__What is being asked__. The answer should hold only the line with "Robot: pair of" and each line after it through the last line of the material, exactly.
Content starts
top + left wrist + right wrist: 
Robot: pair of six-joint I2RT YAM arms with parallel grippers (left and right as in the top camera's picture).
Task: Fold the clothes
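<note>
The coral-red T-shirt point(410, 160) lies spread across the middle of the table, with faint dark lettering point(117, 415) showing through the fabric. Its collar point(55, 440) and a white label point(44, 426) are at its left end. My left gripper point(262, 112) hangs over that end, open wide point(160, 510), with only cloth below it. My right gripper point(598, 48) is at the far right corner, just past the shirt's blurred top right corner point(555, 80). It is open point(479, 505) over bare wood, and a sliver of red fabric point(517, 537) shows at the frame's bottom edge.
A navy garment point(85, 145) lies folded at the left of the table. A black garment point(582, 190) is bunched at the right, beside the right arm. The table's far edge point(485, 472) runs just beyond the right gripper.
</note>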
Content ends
__Answer section__.
Robot: pair of six-joint I2RT YAM arms with parallel grippers (left and right as in the top camera's picture).
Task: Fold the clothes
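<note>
The coral-red T-shirt point(410, 160) lies spread across the middle of the table, with faint dark lettering point(117, 415) showing through the fabric. Its collar point(55, 440) and a white label point(44, 426) are at its left end. My left gripper point(262, 112) hangs over that end, open wide point(160, 510), with only cloth below it. My right gripper point(598, 48) is at the far right corner, just past the shirt's blurred top right corner point(555, 80). It is open point(479, 505) over bare wood, and a sliver of red fabric point(517, 537) shows at the frame's bottom edge.
A navy garment point(85, 145) lies folded at the left of the table. A black garment point(582, 190) is bunched at the right, beside the right arm. The table's far edge point(485, 472) runs just beyond the right gripper.
</note>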

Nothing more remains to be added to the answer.